An additional suggestion for future research relates to how IAF was calculated for this study. Namely, there are two methods of calculating IAF: The peak frequency and center of gravity method (Klimesch et al., 1993). In this report, the center of gravity method was used, as this is the standard function in NBT. Usually however, when choosing between the two methods, it is important to consider the type of mental activity that will be studied. It is advised that if alpha frequency is studied during a resting period, a pronounced alpha peak can be expected and peak frequency would be the more appropriate measure to reflect alpha activity (Klimesch et al., 1993). The center of gravity method is preferably used for subjects performing a difficult mental task as this would lead alpha power to drop drastically and as a consequence, no or only a rudimentary broad "peak" will be observed. Indeed, previous eyes-closed-rest studies on frontal IAF utilized the peak alpha frequency method (Angelakis et al., 2004; Laufs et al., 2003; Laufs et al., 2006; Wahbeh & Oken, 2013). Therefore, additional analyses should be carried out using the peak frequency method to be better able to compare these results to previous studies.

Nevertheless, IAF being correlated to emotional well-being is a novel finding, of which the underlying mechanisms are not yet known.

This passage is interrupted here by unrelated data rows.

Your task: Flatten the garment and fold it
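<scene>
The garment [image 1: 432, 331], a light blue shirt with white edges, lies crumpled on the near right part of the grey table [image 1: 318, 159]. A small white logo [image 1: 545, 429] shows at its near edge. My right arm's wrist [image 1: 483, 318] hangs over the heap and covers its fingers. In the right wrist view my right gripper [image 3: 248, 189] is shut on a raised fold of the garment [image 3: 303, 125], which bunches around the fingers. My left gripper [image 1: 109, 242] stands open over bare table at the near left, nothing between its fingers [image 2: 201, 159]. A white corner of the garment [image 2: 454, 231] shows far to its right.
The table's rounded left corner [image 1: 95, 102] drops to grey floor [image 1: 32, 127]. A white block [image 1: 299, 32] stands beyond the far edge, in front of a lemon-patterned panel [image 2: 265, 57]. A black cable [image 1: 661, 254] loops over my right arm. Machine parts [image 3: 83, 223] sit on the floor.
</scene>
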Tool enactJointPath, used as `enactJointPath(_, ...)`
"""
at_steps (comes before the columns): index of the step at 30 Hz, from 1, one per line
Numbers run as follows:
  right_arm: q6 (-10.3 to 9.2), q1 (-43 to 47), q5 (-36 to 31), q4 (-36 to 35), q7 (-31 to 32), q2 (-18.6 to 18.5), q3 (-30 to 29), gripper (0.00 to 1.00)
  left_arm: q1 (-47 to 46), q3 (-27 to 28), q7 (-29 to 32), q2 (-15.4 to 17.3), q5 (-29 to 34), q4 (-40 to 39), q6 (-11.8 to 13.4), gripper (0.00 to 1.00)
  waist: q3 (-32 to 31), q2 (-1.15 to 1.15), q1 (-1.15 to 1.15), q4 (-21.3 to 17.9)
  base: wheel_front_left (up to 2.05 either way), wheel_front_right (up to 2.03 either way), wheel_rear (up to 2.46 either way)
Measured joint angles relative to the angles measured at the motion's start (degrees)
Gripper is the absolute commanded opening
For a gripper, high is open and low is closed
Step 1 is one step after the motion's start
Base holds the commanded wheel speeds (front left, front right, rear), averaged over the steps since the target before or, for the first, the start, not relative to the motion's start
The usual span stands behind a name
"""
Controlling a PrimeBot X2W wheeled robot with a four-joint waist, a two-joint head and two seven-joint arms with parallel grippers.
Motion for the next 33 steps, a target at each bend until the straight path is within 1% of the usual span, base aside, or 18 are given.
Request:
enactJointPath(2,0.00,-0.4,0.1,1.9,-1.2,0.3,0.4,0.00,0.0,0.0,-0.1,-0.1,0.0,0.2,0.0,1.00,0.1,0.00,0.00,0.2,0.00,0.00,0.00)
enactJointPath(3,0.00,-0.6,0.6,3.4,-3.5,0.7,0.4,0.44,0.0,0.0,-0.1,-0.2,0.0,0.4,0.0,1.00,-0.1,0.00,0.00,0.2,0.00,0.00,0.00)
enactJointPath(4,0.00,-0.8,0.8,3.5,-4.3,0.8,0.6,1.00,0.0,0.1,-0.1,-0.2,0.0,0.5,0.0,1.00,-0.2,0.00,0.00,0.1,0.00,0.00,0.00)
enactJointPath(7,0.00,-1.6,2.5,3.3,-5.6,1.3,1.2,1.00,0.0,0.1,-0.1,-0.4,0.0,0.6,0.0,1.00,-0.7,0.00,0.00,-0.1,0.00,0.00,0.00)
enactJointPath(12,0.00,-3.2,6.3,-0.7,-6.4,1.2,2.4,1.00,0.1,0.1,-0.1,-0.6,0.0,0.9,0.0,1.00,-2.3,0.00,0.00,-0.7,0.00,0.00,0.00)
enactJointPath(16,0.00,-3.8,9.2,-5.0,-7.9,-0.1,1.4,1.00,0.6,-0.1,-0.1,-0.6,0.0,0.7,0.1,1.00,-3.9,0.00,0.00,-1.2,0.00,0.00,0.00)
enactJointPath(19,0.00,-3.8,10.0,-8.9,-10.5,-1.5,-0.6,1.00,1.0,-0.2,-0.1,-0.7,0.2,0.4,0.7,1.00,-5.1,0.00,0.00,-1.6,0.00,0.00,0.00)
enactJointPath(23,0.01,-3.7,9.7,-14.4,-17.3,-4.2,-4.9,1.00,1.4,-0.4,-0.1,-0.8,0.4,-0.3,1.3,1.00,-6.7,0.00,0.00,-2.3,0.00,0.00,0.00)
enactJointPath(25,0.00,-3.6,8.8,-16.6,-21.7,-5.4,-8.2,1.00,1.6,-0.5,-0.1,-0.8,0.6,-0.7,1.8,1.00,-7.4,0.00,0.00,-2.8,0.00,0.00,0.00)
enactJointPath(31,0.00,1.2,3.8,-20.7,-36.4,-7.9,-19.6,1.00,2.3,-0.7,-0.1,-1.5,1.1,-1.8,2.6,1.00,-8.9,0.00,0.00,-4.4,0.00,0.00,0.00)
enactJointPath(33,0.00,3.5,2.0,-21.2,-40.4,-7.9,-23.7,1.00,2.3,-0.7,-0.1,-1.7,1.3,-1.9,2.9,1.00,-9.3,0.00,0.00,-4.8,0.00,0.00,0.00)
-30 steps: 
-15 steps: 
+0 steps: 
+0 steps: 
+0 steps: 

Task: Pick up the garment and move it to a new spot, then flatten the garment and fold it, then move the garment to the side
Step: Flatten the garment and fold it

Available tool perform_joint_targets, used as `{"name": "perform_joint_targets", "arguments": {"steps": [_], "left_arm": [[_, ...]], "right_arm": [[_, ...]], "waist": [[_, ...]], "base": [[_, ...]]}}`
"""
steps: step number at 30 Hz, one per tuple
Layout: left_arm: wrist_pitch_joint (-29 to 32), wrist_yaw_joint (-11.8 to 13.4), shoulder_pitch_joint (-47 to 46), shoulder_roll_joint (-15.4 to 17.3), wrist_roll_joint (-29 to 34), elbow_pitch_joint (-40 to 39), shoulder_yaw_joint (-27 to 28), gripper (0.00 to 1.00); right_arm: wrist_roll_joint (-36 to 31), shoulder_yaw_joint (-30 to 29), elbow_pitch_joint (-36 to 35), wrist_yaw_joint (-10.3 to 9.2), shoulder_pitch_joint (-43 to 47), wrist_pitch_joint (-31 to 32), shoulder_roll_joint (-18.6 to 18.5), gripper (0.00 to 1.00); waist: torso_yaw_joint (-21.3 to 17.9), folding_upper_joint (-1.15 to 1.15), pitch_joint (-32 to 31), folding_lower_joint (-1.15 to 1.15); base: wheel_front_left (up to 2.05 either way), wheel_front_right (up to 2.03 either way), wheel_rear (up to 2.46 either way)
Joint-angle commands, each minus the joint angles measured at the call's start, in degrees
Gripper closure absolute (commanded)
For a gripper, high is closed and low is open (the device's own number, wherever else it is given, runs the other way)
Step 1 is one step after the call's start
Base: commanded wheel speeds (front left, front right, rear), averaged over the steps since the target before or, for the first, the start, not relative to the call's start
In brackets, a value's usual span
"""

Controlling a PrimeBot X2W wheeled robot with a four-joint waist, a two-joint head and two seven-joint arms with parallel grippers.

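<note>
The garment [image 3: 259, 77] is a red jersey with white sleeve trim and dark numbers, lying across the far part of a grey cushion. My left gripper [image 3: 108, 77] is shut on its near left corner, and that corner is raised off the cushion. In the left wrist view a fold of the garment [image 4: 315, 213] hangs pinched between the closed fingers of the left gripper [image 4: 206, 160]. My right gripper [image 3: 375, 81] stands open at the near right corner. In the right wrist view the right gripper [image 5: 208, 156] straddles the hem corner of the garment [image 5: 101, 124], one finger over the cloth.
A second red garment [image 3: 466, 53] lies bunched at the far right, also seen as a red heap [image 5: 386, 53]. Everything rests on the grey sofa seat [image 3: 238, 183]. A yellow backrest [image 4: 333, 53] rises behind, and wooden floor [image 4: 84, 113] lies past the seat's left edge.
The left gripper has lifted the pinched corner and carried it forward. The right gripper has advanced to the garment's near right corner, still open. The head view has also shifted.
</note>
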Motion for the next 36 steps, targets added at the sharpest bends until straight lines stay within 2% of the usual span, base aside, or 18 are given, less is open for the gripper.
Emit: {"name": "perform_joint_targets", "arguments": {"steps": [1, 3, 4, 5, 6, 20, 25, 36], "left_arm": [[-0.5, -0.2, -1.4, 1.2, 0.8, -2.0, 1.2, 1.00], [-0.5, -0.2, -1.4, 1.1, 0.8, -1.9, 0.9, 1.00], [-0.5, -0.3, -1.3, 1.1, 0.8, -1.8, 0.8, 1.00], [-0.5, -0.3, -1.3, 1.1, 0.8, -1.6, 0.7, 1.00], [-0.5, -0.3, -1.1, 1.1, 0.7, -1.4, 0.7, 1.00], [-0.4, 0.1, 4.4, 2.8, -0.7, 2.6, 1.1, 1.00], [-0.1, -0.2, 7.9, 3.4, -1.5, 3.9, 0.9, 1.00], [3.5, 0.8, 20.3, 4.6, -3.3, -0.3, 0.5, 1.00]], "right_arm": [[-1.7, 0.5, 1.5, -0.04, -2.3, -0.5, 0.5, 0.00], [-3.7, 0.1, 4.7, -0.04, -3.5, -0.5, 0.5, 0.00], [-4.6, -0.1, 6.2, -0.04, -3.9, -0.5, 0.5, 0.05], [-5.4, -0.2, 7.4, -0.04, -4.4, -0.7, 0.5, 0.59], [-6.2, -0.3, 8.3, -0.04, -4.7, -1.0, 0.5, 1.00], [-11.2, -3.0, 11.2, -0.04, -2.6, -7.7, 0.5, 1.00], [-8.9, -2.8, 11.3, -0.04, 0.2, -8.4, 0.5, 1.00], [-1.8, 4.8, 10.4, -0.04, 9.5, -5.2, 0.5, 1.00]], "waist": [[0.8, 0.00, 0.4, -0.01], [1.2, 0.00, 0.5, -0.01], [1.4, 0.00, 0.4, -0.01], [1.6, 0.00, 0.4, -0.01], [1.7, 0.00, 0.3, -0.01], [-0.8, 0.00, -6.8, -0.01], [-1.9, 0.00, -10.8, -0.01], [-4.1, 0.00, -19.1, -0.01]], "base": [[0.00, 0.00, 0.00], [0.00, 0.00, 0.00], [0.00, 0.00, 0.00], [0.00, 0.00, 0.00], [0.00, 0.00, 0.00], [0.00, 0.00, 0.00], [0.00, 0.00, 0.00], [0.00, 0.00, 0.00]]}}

Given that Ashtanga Yoga is known to increase Gamma-Amino-Butyric-Acid (GABA) levels, it may be that IAF is modulated by GABA levels (Streeter et al., 2007). Furthermore, previous studies have also found a correlation between post-trauma GABA plasma levels and PTSD (Vaiva et al., 2004; Vaiva et al., 2006). Low post-trauma GABA plasma levels were a predictive factor in the development of acute PTSD, which has been previously related to high IAF (Wahbeh & Oken, 2013). In addition, many disorders, which are known to detrimentally affect emotional well-being, are hypothesized to be caused by an imbalance of GABA (Stahl, 2011). Potentially, IAF may be an easily accessibly biomarker for diagnosing and potentially predicting many clinical disorders such as insomnia and anxiety in their prodromal phase before behavioral symptoms develop. This in turn can pave the way for greater research in clinical neuroscience and EEG neurofeedback on how to approach and revert clinical disorders, which from a Psychiatric perspective have yet to be entirely understood.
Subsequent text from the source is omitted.